Influxinfosys
Senior IT Security Analyst (Onsite)
Columbus, OH
·
Contractor
Company website
The Ohio Department of Administrative Services, Office of Information Technology (OIT), is seeking an experienced and certified Senior IT Security Analyst to support the Ohio Benefits Program (OBP). This critical role involves reviewing and validating security procedures, supporting security and privacy audits, addressing exceptions, and strengthening overall system security posture to ensure confidentiality, integrity, and availability of OBP systems.
Description
Job Title: Senior IT Security Analyst – Ohio Benefits Program
Location: Columbus, Ohio (On-Site as per State Policy)
Contract Duration: July 1, 2025 – June 30, 2026
Schedule: Monday–Friday, 40 hours/week
Contract Renewal: Up to 3 additional 1-year terms (based on performance and need)
Key Responsibilities
- Review OBP documentation, policies, plans, and procedures; recommend updates to align with best practices and applicable regulations.
- Serve as a security consultant, providing technical guidance to executive stakeholders, IT managers, and security teams.
- Analyze and enhance OBP's security and privacy frameworks in alignment with NIST 800-53, MARS-E, IRS 1075, and other federal standards.
- Assist in security incident analysis and response, audit remediation, and compliance reporting.
- Evaluate and process access rights through the 7078 process.
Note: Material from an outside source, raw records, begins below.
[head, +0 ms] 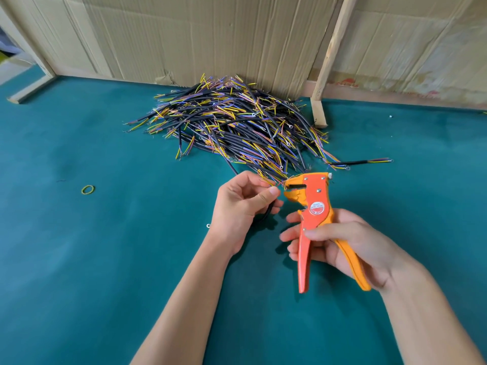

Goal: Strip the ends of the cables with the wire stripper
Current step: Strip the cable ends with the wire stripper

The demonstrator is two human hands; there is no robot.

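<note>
My right hand [340,243] grips the handles of an orange and yellow wire stripper [313,204], its jaws pointing left. My left hand [242,201] pinches a black cable [266,217] between thumb and fingers. The cable's thin coloured wire ends reach into the stripper's jaws. The rest of the cable hangs down behind my left palm and is mostly hidden. A large pile of black cables [237,122] with yellow, blue and pink wire ends lies on the green table [105,259] just beyond my hands.
A cardboard wall [210,35] stands behind the pile, with a wooden strut [326,61] leaning at its right. One loose cable [361,162] lies right of the pile. A yellow-green rubber band [88,189] lies at the left, and a small metal ring [208,225] sits near my left wrist.
</note>
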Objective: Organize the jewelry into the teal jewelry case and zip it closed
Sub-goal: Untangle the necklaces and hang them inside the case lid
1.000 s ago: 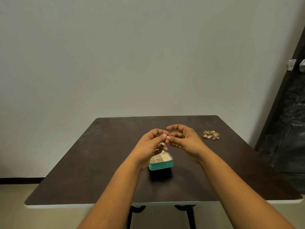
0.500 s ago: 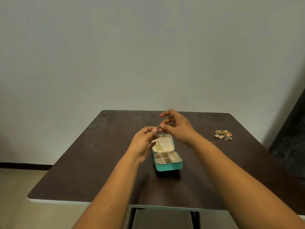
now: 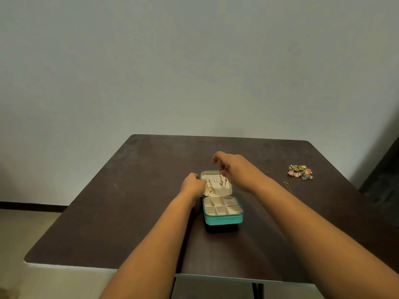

- Represent the Office of Information Security and Privacy in inter-agency meetings as needed.
- Develop and deliver security training programs and tabletop exercises.
- Contribute to security governance alignment with Enterprise Architecture and Portfolio Management practices.
Required Skills & Qualifications
- Minimum 10 years of cybersecurity experience, preferably in large-scale government or healthcare IT environments.
- Expertise in NIST 800-53, CMS MARS-E, IRS Publication 1075, and applicable CFRs.
- Strong understanding of MS Windows, Linux, and database systems.
- Professional Certifications:
- Required: CISSP (Certified Information Systems Security Professional)
- Preferred: CISA (Certified Information Systems Auditor)
- Experience in:
- Security/privacy/IT audits
- Communicating with executive leadership
- Technical writing and policy documentation
- Using MS Office and Adobe tools
- Training development and delivery
- Project management techniques and tools
- Demonstrated ability to work both independently and within cross-functional teams.